◆ **EXERCISE**:
Using the listing below, show all lines that hold the word "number".

◆ **GIVEN RECORDS**:
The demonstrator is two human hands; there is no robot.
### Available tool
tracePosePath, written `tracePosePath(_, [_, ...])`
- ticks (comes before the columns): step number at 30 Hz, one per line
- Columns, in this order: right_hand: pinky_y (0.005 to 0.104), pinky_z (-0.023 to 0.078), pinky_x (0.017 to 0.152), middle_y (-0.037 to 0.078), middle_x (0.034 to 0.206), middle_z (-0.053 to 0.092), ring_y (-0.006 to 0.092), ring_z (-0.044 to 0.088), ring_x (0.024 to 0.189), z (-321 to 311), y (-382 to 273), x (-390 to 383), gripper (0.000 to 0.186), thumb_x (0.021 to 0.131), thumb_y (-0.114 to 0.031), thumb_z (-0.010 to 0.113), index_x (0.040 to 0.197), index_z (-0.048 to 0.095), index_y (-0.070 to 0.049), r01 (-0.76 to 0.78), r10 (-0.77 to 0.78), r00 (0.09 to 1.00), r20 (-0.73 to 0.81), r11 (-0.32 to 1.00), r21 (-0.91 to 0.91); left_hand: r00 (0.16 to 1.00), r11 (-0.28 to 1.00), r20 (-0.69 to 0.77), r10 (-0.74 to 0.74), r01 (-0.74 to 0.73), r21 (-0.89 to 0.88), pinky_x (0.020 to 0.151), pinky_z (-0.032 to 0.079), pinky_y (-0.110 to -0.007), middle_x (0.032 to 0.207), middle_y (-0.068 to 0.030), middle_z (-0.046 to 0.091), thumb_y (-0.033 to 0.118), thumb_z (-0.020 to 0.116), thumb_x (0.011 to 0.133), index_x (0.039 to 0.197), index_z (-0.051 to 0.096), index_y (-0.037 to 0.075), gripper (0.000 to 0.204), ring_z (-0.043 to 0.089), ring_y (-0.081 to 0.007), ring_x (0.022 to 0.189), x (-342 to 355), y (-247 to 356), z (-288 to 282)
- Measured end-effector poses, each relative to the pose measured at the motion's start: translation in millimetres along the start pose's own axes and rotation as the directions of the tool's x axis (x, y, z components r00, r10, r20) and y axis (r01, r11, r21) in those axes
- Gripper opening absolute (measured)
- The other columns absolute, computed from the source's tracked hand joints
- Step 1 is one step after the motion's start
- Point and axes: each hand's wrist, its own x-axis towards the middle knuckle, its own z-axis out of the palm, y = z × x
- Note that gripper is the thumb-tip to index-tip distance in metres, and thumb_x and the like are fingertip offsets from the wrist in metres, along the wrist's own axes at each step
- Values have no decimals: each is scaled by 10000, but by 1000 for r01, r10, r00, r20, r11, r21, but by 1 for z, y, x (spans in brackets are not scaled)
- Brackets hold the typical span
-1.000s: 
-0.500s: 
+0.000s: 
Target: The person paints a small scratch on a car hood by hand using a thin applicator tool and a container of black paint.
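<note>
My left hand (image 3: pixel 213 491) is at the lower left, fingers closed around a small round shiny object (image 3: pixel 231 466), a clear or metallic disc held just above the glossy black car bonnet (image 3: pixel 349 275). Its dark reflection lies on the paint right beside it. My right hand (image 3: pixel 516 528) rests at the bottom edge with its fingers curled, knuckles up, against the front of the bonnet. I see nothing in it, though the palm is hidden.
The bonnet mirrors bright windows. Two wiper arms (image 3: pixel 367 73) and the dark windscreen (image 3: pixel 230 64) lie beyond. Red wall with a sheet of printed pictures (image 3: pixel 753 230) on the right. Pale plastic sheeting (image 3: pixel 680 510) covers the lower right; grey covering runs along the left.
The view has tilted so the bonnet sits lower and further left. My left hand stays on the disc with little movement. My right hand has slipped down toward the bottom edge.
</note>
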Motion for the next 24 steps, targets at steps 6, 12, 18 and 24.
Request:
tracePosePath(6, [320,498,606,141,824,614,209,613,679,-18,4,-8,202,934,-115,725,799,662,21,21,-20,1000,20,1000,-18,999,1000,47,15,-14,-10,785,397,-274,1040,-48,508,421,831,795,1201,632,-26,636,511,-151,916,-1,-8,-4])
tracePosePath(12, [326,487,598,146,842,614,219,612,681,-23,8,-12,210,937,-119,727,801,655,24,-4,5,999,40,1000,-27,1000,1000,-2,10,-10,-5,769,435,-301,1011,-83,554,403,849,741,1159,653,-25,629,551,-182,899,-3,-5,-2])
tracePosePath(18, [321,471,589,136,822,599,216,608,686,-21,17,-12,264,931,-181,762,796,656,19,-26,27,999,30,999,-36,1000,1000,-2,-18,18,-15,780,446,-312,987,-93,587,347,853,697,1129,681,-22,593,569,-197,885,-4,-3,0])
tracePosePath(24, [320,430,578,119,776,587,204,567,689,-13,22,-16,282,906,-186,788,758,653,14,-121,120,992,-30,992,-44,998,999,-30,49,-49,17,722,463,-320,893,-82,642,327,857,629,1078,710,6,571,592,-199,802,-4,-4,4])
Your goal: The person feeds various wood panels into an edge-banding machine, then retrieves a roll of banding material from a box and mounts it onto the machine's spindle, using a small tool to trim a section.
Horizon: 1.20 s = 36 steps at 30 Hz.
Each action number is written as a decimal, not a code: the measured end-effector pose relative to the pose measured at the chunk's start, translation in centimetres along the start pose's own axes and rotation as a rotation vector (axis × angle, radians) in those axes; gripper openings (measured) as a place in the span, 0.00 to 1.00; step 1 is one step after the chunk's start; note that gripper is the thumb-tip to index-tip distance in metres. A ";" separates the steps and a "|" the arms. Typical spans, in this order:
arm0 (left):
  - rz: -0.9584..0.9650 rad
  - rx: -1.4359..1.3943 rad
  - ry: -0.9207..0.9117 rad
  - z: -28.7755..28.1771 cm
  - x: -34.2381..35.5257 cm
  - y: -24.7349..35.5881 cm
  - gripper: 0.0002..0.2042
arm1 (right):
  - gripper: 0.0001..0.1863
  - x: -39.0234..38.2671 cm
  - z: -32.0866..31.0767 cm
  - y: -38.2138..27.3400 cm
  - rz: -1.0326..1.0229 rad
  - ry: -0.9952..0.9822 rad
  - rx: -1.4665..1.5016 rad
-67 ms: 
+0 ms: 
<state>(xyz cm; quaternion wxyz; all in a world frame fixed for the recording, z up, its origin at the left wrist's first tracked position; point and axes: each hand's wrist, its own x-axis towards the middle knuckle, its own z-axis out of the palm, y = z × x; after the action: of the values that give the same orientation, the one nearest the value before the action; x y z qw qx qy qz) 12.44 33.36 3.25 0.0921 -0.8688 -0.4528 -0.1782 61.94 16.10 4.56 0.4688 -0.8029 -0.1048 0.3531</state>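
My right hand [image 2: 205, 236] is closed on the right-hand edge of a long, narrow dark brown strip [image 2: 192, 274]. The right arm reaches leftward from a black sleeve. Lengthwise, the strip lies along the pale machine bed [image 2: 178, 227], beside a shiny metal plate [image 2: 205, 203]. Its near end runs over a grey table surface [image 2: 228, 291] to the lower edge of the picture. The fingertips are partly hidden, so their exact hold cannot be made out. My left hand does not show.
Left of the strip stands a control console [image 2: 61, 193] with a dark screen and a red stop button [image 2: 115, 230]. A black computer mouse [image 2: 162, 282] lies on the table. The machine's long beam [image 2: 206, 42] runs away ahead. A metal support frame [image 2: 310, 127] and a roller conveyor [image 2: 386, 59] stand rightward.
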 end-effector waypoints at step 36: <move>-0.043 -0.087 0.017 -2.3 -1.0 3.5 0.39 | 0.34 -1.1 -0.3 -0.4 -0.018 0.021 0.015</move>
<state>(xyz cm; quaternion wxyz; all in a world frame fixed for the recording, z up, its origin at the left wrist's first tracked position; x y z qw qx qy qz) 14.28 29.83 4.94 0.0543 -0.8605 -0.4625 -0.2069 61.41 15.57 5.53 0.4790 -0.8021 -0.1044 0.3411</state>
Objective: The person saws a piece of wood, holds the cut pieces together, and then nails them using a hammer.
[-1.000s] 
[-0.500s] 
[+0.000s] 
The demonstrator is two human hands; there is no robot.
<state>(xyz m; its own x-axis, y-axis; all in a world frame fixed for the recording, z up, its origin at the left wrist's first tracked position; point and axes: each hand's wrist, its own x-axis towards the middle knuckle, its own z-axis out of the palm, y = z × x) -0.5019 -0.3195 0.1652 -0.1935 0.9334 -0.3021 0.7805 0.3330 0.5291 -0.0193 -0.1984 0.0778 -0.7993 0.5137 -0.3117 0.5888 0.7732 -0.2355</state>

◆ **RESULT OF THE EXERCISE**:
- ticks (comes before the columns): step number at 30 Hz, one per line
Each action number is written as a decimal, not a code: the measured end-effector pose relative to the pose measured at the chunk's start, translation in centimetres along the start pose's own axes and rotation as a rotation vector (axis × angle, radians) in those axes; gripper openings (measured) as a place in the span, 0.00 to 1.00; step 1 is one step after the chunk's start; note that gripper is the thumb-tip to index-tip distance in metres. A ";" separates the steps and a "|" the arms. Typical spans, in this order:

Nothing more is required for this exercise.